I’m sure others have had crazy MX wait stories too.
 
I could write a book.

Whoever coined the phrase "some days you're the hammer, other days you're the nail" HAD to have been a pilot.

--Ron
 
I could write a book.

Whoever coined the phrase "some days you're the hammer, other days you're the nail" HAD to have been a pilot.

--Ron
I’ve been feeling more like the nail than the hammer since covid.
Don’t know what it’s like your side of the pond, but over here it feels like anyone with any experience has retired. And the lunatics are well and truly in charge of the asylum!
 
Can’t tell you how many times I structured my schedule around a launch date, spent all night on console supporting the pre-launch shift…then we scrubbed and we had to do it all over again….and again….and again…..

After a scrub, I usually went to the airport and went flying!!
 
The vicissitudes of a professional life in aviation notwithstanding, for those with a true passion for their craft, aviation is the absolute best job in the world.

I do recall one time as a First Officer holding short in a conga line behind the latest and greatest bizjet, when the Captain remarked to me that he would love to fly one of those.

My thought was that I would love to be the guy sitting in the back of the bizjet with the financial horsepower to own it and pay the Captain to fly me.

At the time, there was financial turbulence and a lot of uncertainty in the airline industry. I was starting all over at the bottom of the seniority list as a refugee from a defunct but once proud airline whose renowned logo was the big blue ball painted on the tail.
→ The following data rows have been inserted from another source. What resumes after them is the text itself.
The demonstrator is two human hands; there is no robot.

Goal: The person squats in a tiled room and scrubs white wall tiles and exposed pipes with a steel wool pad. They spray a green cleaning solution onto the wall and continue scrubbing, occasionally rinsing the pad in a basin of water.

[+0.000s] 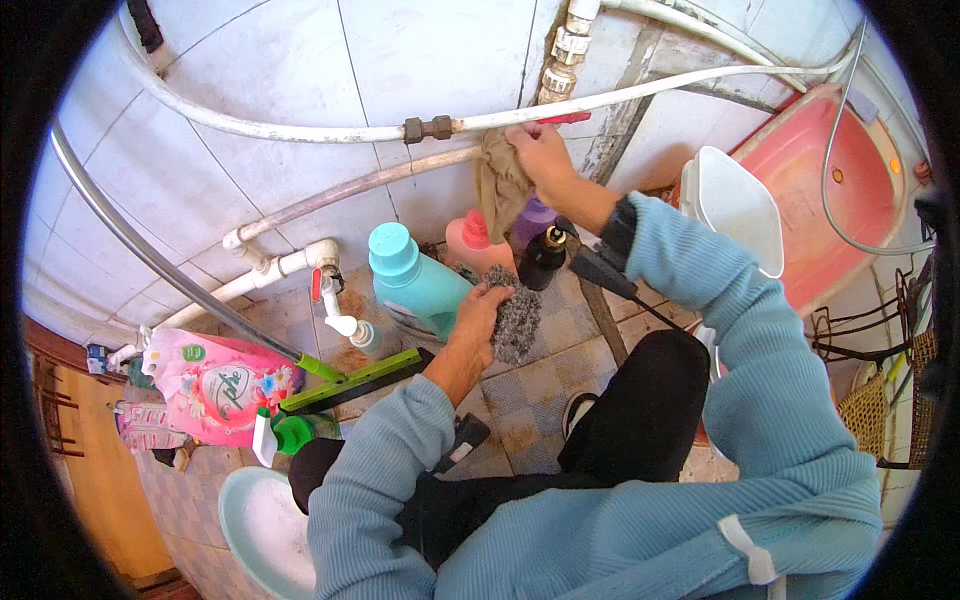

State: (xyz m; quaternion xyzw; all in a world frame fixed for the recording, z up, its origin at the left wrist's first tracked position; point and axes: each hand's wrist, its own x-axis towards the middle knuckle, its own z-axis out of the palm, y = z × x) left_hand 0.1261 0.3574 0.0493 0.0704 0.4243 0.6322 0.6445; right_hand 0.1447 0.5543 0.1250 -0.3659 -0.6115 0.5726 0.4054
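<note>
My left hand (472,326) grips a grey steel wool scrubber (521,322) above the tiled floor, just in front of a teal detergent bottle (420,281). Higher up, by the wall, a limp brown cloth (501,176) is pinched in my right hand (544,161). The cloth hangs against the end of a pinkish pipe (375,180), and its lower tip reaches a pink bottle (480,251) with a red cap. Beneath my right wrist stand a purple bottle (534,217), partly hidden, and a black pump bottle (543,261).
A white hose (300,133) crosses the wall. Left are a red-handled tap (322,289), a green squeegee (352,382), a pink detergent bag (214,390) and a green spray bottle (294,433). A sudsy basin (229,517) sits lower left; right, a white container (739,202) and pink tub (832,172).
</note>
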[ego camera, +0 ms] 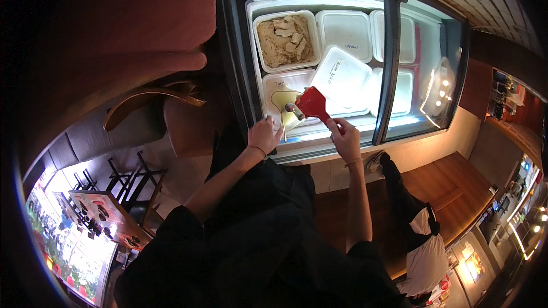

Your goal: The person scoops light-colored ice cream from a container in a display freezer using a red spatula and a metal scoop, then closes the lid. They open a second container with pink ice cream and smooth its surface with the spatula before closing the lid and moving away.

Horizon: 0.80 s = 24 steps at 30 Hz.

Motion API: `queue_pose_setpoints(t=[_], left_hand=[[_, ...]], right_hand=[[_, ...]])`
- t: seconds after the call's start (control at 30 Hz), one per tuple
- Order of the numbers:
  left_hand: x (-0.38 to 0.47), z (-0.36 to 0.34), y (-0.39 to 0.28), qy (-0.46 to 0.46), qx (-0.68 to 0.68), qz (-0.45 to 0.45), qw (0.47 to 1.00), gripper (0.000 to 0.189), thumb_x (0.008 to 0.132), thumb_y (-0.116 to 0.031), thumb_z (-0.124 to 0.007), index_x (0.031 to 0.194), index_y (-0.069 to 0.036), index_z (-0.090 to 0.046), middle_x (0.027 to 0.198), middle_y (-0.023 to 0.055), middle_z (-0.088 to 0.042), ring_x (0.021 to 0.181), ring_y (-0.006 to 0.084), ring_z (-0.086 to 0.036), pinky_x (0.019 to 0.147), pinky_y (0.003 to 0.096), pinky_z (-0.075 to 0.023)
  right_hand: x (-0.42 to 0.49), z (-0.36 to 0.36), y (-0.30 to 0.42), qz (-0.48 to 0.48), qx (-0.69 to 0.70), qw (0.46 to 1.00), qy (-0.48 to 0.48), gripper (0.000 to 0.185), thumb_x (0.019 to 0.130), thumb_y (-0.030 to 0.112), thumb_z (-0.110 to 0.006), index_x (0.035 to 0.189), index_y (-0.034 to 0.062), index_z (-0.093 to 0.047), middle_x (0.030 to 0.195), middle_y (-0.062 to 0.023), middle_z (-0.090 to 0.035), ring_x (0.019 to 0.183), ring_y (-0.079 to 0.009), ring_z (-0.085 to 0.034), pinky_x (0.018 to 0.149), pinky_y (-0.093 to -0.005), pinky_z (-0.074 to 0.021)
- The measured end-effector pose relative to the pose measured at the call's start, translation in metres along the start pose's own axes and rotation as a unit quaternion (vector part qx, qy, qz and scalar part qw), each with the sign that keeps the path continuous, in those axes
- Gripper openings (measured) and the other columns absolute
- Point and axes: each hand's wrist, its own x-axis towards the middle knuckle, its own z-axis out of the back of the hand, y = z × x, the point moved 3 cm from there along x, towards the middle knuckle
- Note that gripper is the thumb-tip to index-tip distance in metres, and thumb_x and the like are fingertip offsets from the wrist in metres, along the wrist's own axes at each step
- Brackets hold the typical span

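My right hand (346, 139) grips the handle of a red spatula (313, 102), whose far edge carries bits of pale ice cream. Beside that edge is a rounded metal tool head (294, 111), apparently a scoop. My left hand (263, 137) is closed at the near edge of a thin-rimmed, see-through vessel (280, 102) with something pale yellow in or behind it; its exact shape is hard to make out. Both hands are over an open chest freezer (239, 72). Beyond them, an uncovered white tub (316, 30) holds light brown ice cream (284, 40) with a rough, scraped surface.
A loose white lid (342, 79) bearing handwriting lies askew over other lidded tubs (344, 30). Sliding glass (421, 72) covers the freezer's right end. A chair with a wooden arm (150, 98) stands at left. Another person (426, 244) is at right, near a wooden surface (441, 196).
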Motion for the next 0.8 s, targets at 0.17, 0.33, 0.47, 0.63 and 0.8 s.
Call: queue_pose_setpoints(t=[0.17,0.33,0.47,0.63,0.8], left_hand=[[0.030,0.019,-0.016,-0.105,0.116,-0.187,0.970,0.039,0.079,-0.022,-0.064,0.111,-0.004,-0.050,0.091,0.0137,-0.059,0.090,0.0293,-0.060,0.080,0.0375,-0.0484],[0.024,-0.015,-0.008,0.050,0.136,0.032,0.989,0.054,0.083,-0.051,-0.055,0.077,0.001,-0.066,0.080,0.0195,-0.066,0.073,0.0316,-0.066,0.066,0.0398,-0.0537],[0.026,-0.068,0.014,0.242,-0.055,0.123,0.961,0.054,0.085,-0.048,-0.051,0.080,0.003,-0.066,0.081,0.0215,-0.066,0.077,0.0327,-0.066,0.069,0.0416,-0.0527],[0.028,-0.086,0.022,0.162,0.033,0.052,0.985,0.043,0.085,-0.035,-0.050,0.084,0.005,-0.065,0.081,0.0234,-0.065,0.082,0.0348,-0.065,0.076,0.0426,-0.0511],[0.006,-0.061,-0.010,0.084,0.015,0.070,0.994,0.040,0.085,-0.032,-0.048,0.084,0.004,-0.067,0.084,0.0252,-0.064,0.084,0.0389,-0.063,0.078,0.0454,-0.0504]], right_hand=[[-0.035,-0.018,0.010,0.058,-0.146,0.985,-0.070,0.029,0.088,0.030,-0.056,0.087,0.0019,-0.065,0.064,-0.0174,-0.062,0.057,-0.0301,-0.062,0.054,-0.0381,-0.0461],[-0.047,-0.026,0.018,0.111,-0.204,0.965,-0.120,0.025,0.090,0.029,-0.054,0.087,0.0051,-0.061,0.064,-0.0169,-0.062,0.060,-0.0351,-0.061,0.053,-0.0423,-0.0462],[-0.038,-0.025,0.032,0.200,-0.321,0.917,-0.128,0.022,0.090,0.030,-0.055,0.096,0.0096,-0.061,0.064,-0.0136,-0.060,0.058,-0.0315,-0.062,0.049,-0.0400,-0.0454],[-0.001,-0.038,0.037,0.332,-0.461,0.821,-0.062,0.017,0.088,0.027,-0.054,0.088,0.0104,-0.059,0.061,-0.0082,-0.057,0.056,-0.0245,-0.061,0.050,-0.0359,-0.0476],[0.036,-0.064,0.034,0.340,-0.532,0.775,0.014,0.012,0.080,0.019,-0.059,0.078,0.0079,-0.062,0.066,-0.0098,-0.063,0.064,-0.0228,-0.065,0.057,-0.0349,-0.0495]])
But looking back, I (and most I know) would not trade the life for anything, even those long days with early wakeups, mechanical issues, and fast food with no salt.

Your sunrise photo from the flight levels sums it up. Good memories.
 
I’ve been feeling more like the nail than the hammer since covid.
Don’t know what it’s like your side of the pond, but over here it feels like anyone with any experience has retired. And the lunatics are well and truly in charge of the asylum!

I'm sorry to hear that. I'm in the 91 world here in the U.S., which as far as I can tell contains the very best and worst work environments in aviation. The difference is the employer. I'm lucky to work for what I consider to be the best of the best. I have never felt anything but gratitude for where I'm at, what I do, and who I get to fly with.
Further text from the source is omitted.